Among 2,506 pts included, the mean age was 56±9 years at baseline. Olaparib was mostly used per label in clinical practice (1L monotherapy, 1L with bevacizumab, PSR monotherapy and other therapy classifications in 1,165 [46.49%], 27 [1.08%], 995 [39.70%] and 319 [12.73%] pts, respectively). In all pts, 1,560 (62.25%) had ≥1 AE, and 1,138 (45.41%) had ≥1 treatment related AE (TRAE). Most common TRAEs included anemia (n=716, 28.57%), neutrophil count decrease (n=351, 14.01%) and myelosuppression (n=248, 9.9%). 550 (21.95%) pts had grade ≥3 AEs, 380 (15.16%) had grade ≥3 TRAEs, and 185 (7.38%) had serious AEs. 1 (0.04%) pt had treatment related AESI (interstitial lung disease). Due to TRAEs, 51 (2.04%) pts discontinued study treatment, and 2 (0.08%) died. Pts in subgroups who received more lines of chemotherapy prior to olaparib, 1L olaparib plus bevacizumab, and longer olaparib treatment duration had numerically higher AE incidences than the respective comparator subgroups (Table). Table: 395P

Summary of AEs by relationship to treatment

N (%) Any AEs Grade ≥3 AEs
Lines of chemotherapy prior to olaparib
1 (N=1280) 755 (58.98) 235 (18.36)
2 (N=837) 545 (65.11) 204 (24.37)
3 (N=241) 160 (66.39) 66 (27.39)
≥4 (N=148) 100 (67.57) 45 (30.41)
Olaparib treatment status
1L monotherapy (N=1165) 677 (58.11) 202 (17.34)
1L with bevacizumab (N=27) 21 (77.78) 11 (40.74)
PSR monotherapy (N=995) 629 (63.22) 236 (23.72)
Others (N=319) 233 (73.04) 101 (31.66)
Duration of olaparib treatment
≤3 months (N=540) 241 (44.63) 71 (13.15)
(3–6] months (N=385) 227 (58.96) 65 (16.88)
(6–12] months (N=532) 347 (65.23) 126 (23.68)
(12–24] months (N=681) 476 (69.90) 180 (26.43)
>24 months (N=368) 269 (73.10) 108 (29.35)

Conclusions

This largest to date, database study showed the well-tolerated and manageable safety profile of olaparib in actual clinical practice in China. No new safety signal was detected.

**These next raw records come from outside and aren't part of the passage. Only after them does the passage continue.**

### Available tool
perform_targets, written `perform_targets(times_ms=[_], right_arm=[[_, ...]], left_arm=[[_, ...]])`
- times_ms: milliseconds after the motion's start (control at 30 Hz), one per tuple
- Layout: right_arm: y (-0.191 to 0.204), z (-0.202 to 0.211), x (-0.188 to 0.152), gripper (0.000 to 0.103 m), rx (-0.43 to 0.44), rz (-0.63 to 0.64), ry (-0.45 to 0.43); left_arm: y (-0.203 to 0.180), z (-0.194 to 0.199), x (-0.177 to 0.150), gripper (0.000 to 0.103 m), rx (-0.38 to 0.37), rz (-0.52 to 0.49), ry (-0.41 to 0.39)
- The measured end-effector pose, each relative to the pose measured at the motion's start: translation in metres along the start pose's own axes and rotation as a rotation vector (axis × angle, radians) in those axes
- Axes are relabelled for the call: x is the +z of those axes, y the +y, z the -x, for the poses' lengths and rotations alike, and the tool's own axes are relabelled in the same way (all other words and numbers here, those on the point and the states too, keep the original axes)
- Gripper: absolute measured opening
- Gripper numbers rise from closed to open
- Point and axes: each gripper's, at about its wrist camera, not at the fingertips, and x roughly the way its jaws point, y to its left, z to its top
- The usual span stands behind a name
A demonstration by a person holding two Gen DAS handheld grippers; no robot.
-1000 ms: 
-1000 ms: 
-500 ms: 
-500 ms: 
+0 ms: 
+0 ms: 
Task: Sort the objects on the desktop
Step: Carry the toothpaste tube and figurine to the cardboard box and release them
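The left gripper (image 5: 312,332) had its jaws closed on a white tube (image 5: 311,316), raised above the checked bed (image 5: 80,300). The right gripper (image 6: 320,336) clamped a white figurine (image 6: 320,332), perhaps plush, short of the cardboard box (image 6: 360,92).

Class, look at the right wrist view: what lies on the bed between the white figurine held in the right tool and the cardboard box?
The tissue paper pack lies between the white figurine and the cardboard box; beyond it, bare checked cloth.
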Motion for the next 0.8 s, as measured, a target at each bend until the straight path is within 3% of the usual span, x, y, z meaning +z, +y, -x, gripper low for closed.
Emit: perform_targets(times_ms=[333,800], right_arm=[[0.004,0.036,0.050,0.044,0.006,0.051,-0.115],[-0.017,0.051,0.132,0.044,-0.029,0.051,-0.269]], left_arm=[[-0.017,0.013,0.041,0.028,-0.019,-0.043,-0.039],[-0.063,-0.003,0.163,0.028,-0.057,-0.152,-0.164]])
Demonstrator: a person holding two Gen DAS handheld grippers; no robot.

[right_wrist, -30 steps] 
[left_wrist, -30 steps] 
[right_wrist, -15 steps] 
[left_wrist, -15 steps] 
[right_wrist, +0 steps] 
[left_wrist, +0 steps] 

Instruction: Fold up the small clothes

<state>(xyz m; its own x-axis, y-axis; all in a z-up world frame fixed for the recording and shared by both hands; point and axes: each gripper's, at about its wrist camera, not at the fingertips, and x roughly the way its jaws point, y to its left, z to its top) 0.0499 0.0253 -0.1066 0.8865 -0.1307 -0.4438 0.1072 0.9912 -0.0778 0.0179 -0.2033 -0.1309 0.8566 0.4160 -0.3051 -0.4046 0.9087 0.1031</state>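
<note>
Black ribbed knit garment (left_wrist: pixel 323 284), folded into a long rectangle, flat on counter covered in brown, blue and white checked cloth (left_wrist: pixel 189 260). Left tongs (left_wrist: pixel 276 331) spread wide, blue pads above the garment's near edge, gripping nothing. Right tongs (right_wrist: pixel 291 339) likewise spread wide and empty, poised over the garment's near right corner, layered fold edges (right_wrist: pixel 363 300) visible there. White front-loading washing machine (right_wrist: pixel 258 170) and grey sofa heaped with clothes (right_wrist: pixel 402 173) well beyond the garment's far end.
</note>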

Clinical trial identification

NCT06324734.

Editorial acknowledgement

Medical writing support for the development of the abstract, under the input and direction of the authors, was provided by Xiaowei Ning from Costello Medical Singapore.

Legal entity responsible for the study

AstraZeneca.

Funding

AstraZeneca China.

Disclosure

J. Deng, S. Zhang, F. Ye: Financial Interests, Personal, Full or part-time Employment: AstraZeneca. All other authors have declared no conflicts of interest.